La montaña rusa era hermosa. Blanca y con asientos decorados con colores pastel. Le llamaron Burocracia y dijeron que era fuerte y tendría la finalidad de hacer más fácil divertirnos. Al principio solo algunas y algunos entendían cómo funcionaba porque la fila era extraña, no todas ni todos entraban al mismo tiempo. Unas veces un grupo entraba incluso sin hacer fila. Otras veces los mismos que estaban en la rueda de la fortuna llamada Democracia podían entrar y divertirse. Cuando al fin logramos usarla las niñas y los niños y los y las adolescentes, ya no se sentía seguro.
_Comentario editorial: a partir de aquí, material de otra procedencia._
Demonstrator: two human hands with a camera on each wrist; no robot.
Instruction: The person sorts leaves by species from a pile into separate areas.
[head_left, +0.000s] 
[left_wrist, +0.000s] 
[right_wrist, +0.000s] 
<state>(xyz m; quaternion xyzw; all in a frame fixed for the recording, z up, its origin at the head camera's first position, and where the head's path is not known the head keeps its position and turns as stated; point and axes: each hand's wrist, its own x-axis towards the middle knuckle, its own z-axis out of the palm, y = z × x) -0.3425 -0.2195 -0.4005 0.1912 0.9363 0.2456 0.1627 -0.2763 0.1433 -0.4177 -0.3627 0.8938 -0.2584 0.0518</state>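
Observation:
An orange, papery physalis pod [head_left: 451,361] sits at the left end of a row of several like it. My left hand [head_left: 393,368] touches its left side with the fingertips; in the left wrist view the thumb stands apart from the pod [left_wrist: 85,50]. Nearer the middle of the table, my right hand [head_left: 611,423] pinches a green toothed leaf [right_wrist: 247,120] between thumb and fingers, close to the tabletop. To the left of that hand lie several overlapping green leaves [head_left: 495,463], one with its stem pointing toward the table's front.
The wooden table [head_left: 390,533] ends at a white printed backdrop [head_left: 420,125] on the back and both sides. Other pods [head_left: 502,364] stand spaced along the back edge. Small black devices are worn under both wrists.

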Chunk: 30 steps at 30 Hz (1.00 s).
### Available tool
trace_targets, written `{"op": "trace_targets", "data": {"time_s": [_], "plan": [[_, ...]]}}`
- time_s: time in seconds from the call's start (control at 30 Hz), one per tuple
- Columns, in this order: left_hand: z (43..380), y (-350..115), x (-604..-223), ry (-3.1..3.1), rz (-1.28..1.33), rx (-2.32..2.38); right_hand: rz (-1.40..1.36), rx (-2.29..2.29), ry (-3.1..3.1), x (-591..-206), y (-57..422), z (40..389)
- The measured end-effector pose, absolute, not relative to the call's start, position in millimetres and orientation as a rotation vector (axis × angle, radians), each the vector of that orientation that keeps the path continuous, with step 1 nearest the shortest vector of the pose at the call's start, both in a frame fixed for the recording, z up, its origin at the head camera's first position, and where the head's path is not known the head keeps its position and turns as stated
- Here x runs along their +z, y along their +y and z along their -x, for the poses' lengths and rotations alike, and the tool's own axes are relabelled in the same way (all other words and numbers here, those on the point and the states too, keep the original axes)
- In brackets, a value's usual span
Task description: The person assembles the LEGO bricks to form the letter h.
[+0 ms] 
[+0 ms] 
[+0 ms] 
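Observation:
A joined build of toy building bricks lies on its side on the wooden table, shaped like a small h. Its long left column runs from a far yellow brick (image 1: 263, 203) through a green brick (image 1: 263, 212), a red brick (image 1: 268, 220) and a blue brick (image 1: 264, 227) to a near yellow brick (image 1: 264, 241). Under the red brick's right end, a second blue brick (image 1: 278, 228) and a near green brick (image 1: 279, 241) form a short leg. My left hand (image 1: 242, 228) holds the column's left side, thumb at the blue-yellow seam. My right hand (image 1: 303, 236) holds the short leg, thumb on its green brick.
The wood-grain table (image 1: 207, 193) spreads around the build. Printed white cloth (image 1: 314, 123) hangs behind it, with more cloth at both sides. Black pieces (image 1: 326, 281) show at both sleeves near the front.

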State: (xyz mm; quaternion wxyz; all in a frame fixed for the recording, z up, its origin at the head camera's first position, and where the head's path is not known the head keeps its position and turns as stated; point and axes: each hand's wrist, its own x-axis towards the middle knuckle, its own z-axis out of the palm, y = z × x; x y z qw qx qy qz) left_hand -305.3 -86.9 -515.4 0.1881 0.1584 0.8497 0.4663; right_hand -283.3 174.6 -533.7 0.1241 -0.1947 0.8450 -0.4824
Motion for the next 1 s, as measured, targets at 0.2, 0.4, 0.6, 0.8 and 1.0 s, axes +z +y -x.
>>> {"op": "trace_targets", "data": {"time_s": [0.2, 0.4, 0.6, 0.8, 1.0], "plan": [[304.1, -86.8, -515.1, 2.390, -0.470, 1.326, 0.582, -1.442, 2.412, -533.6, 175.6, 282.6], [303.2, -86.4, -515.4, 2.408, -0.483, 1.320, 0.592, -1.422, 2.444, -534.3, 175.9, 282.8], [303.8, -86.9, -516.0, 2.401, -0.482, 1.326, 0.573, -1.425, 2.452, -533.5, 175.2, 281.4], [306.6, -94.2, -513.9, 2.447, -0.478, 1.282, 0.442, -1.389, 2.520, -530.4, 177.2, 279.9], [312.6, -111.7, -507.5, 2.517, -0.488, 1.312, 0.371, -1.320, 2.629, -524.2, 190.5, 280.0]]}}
Era una fila larga, a veces durábamos horas esperando nuestro turno y finalmente los asientos estaban sucios, los mayores que la operaban eran groseros y se tardaban en encenderla. La emoción duraban poco, después de un rato comenzaba a vibrar y era visible cómo algunas partes se iban cayendo pero a los operadores no les importaba. Era como si no les importara la vida de nosotras y nosotros. Gritábamos de miedo y nadie escuchaba. A veces el carrito se salía del carril y los operadores culpaban a quienes se habían sentado allí: “No entienden el funcionamiento y se mueven mucho y quien se mueve mucho desestabiliza el sistema de la montaña rusa y por eso se caen. Ellos y ellas son culpables, nosotros no porque nosotros entendemos su funcionamiento”.

 

 

Los niños y las niñas y los y las adolescentes que se quejaban eran llevadas y llevados a la Casa Embrujada. Le llamaron Prisión y nadie se acercaba porque no sabíamos lo que pasaba dentro. Se escuchaban gritos, pero los operadores de la Casa Embrujada (los cuales siempre iban disfrazados) decían que era parte del atractivo. Nadie volvía de esa Casa Embrujada llamada Prisión y teníamos miedo de hacer enojar a los operadores porque eran malos y nos amenazaban con llevarnos en ese lugar. Decían que “solamente es para valientes, los vamos a asustar tanto que ya no van a querer portarse mal”. Entonces guardábamos silencio. La feria se volvió aburrida. Íbamos de un juego a otro con la cabeza apagada. Pero, ¿qué podíamos hacer si solamente éramos 500 niños, niñas y adolescentes contra unos salvajes operadores y los adultos en la rueda de la fortuna? ¿Era posible cambiar las cosas?